= Richard Forster (physician) =

English physician

Richard Forster (c.1546–1616) was an English physician.

==Life==
He was son of Laurence Forster, and was born at Coventry about 1546, and was educated at All Souls' College, Oxford. He graduated at Oxford, M.B. and M.D., both in 1573.

He became a fellow of the College of Physicians of London about 1575, but his admission is not mentioned in the Annals. In 1583, he was elected one of the censors, in 1600, treasurer, and Lumleian lecturer in 1602. He was president of the college from 1601 to 1604, and was again elected in 1615 and held office till his death on 27 March 1616. He had considerable medical practice, and was also esteemed as a mathematician, as reported by William Camden, when recording his death, William Clowes, the surgeon, praises him, and in 1591, writes of Forster as 'a worthie reader of the surgerie lector in the Phisition's college,' showing that he gave lectures before the Lumleian lectures were formally instituted in 1602.

He was a practicing astrologer, and it was through Forster that Christopher Heydon's manuscript An Astrological Discourse with Mathematical Demonstrations, defending astrology, passed to Nicholas Fiske.

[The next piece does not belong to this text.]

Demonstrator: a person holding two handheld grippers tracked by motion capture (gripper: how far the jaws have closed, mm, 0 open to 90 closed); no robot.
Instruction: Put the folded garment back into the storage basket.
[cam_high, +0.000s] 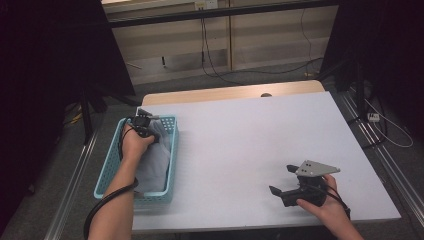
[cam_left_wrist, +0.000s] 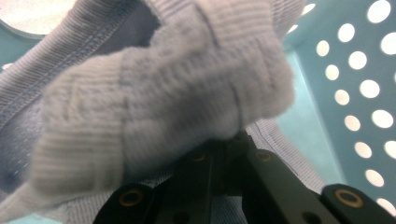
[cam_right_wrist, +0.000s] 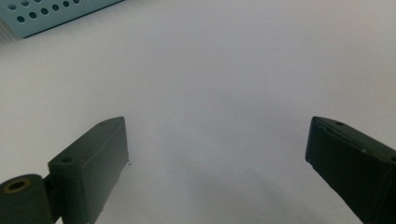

Astrologer Richard Harvey indicated him as a leader of the astrologer-physicians.

In 1582, he was appointed Consul of the English nation in Ottoman Syria, in "the parts of Alepo, Damasco, Aman, Tripolis, Jerusalem, and all other ports whatsoever in the provinces of Syria, Palestina, and Jurie"

==Works==
In 1567, he dedicated to Henry FitzAlan, 19th Earl of Arundel an astrological work. Forster had been introduced to Robert Dudley, 1st Earl of Leicester, by Sir Henry Sidney, and dedicated to the earl in 1575 his ephemerides. Besides the prose dedication, in which astronomy is said to be the handmaid of medicine, twenty lines of Latin verse on Leicester's cognisance, the bear, precede the tables of which the book is made up.